* _Task details_
Go through the data that follows and restate each line exactly as it reads.

Records from a dataset
------------------------------------------------------------

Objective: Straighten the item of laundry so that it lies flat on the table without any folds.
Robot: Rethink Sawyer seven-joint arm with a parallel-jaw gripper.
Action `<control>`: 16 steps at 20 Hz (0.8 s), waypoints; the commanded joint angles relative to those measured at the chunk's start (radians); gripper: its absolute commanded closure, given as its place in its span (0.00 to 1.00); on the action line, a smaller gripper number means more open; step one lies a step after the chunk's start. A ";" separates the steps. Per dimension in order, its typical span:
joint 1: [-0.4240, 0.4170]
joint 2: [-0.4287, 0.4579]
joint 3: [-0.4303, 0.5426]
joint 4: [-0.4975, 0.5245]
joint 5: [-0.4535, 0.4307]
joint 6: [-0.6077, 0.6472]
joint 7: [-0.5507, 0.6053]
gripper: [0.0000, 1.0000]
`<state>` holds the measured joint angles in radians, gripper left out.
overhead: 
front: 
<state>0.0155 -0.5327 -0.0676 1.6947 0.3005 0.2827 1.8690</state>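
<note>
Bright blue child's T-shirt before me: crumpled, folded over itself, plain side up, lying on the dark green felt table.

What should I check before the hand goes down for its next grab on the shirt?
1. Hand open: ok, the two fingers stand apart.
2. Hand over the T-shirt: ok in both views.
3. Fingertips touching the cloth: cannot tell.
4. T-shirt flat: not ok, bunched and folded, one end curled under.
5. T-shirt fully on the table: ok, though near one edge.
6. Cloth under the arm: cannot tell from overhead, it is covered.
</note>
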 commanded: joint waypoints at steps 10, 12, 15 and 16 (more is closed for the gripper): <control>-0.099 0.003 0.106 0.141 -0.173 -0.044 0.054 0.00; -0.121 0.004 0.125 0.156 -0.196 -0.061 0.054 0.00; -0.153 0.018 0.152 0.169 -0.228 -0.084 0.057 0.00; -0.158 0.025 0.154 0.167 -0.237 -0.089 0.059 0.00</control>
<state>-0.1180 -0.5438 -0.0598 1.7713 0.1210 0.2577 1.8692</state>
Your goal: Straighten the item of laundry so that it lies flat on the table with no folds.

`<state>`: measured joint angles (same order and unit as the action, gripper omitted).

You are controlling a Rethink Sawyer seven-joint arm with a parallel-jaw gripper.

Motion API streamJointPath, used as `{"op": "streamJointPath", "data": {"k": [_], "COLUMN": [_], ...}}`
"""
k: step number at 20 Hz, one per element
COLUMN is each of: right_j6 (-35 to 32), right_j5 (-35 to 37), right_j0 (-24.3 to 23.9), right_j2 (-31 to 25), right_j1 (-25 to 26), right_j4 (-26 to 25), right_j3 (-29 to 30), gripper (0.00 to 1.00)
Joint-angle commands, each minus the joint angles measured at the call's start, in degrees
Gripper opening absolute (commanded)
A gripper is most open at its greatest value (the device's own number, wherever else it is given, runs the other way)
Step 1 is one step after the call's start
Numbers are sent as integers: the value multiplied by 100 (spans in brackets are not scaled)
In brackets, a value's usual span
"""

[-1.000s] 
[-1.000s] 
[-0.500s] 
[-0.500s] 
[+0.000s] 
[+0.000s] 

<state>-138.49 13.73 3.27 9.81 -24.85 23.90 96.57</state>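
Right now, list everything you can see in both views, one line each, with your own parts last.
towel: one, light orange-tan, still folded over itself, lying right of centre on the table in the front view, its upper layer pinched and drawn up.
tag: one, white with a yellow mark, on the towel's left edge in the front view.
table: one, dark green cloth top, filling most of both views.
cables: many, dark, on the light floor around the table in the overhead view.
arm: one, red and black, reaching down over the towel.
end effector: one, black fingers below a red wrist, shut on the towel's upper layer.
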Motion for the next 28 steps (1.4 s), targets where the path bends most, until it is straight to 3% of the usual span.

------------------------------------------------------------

* _Solution to the exercise_
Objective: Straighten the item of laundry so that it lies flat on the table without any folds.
Robot: Rethink Sawyer seven-joint arm with a parallel-jaw gripper.
Action `<control>`: 16 steps at 20 Hz (0.8 s), waypoints; the commanded joint angles relative to those measured at the chunk's start (radians); gripper: its absolute commanded closure, given as its place in its span (0.00 to 1.00); on the action line, a smaller gripper number means more open; step one lies a step after the chunk's start. A ";" separates the steps. Per dimension in order, its typical span:
joint 1: [-0.4240, 0.4170]
joint 2: [-0.4287, 0.4579]
joint 3: [-0.4303, 0.5426]
joint 4: [-0.4975, 0.5245]
joint 5: [-0.4535, 0.4307]
joint 6: [-0.6077, 0.6472]
joint 7: [-0.5507, 0.6053]
gripper: [0.0000, 1.0000]
`<state>` holds the measured joint angles in radians, gripper left out.
overhead: 
front: 
<state>0.0155 -0.5327 -0.0676 1.6947 0.3005 0.2827 1.8690</state>
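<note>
Bright blue child's T-shirt before me: crumpled, folded over itself, plain side up, lying on the dark green felt table.

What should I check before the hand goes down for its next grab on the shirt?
1. Hand open: ok, the two fingers stand apart.
2. Hand over the T-shirt: ok in both views.
3. Fingertips touching the cloth: cannot tell.
4. T-shirt flat: not ok, bunched and folded, one end curled under.
5. T-shirt fully on the table: ok, though near one edge.
6. Cloth under the arm: cannot tell from overhead, it is covered.
</note>
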 commanded: joint waypoints at steps 10, 12, 15 and 16 (more is closed for the gripper): <control>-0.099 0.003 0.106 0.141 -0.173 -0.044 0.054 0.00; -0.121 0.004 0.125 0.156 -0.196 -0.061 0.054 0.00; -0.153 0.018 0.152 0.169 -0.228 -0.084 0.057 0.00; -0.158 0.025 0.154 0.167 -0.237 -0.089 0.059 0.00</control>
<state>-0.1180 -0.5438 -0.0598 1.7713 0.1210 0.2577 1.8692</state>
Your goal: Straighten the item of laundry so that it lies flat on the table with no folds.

`<state>`: measured joint angles (same order and unit as the action, gripper omitted).

You are controlling a Rethink Sawyer seven-joint arm with a parallel-jaw gripper.

Motion API streamJointPath, used as `{"op": "streamJointPath", "data": {"k": [_], "COLUMN": [_], ...}}`
"""
k: step number at 20 Hz, one per element
COLUMN is each of: right_j6 (-35 to 32), right_j5 (-35 to 37), right_j0 (-24.3 to 23.9), right_j2 (-31 to 25), right_j1 (-25 to 26), right_j4 (-26 to 25), right_j3 (-29 to 30), gripper (0.00 to 1.00)
Joint-angle commands, each minus the joint angles measured at the call's start, in degrees
Gripper opening absolute (commanded)
A gripper is most open at its greatest value (the device's own number, wherever else it is given, runs the other way)
Step 1 is one step after the call's start
Numbers are sent as integers: the value multiplied by 100 (spans in brackets are not scaled)
In brackets, a value's usual span
"""

[-1.000s] 
[-1.000s] 
[-0.500s] 
[-0.500s] 
[+0.000s] 
[+0.000s] 

<state>-138.49 13.73 3.27 9.81 -24.85 23.90 96.57</state>
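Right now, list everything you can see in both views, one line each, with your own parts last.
towel: one, light orange-tan, still folded over itself, lying right of centre on the table in the front view, its upper layer pinched and drawn up.
tag: one, white with a yellow mark, on the towel's left edge in the front view.
table: one, dark green cloth top, filling most of both views.
cables: many, dark, on the light floor around the table in the overhead view.
arm: one, red and black, reaching down over the towel.
end effector: one, black fingers below a red wrist, shut on the towel's upper layer.
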Motion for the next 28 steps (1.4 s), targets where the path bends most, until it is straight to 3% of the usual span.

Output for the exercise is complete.